Search term "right": please show all lines in the listing that contain it.

═══ Dataset content

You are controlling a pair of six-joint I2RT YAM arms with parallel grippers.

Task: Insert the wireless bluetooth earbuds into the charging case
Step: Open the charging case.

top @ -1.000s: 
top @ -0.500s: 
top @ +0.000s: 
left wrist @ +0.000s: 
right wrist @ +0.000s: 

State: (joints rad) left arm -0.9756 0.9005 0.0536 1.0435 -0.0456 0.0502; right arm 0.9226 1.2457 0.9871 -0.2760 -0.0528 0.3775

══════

▸ **Task output**:
right wrist @ +0.000s: 
State: (joints rad) left arm -0.9756 0.9005 0.0536 1.0435 -0.0456 0.0502; right arm 0.9226 1.2457 0.9871 -0.2760 -0.0528 0.3775

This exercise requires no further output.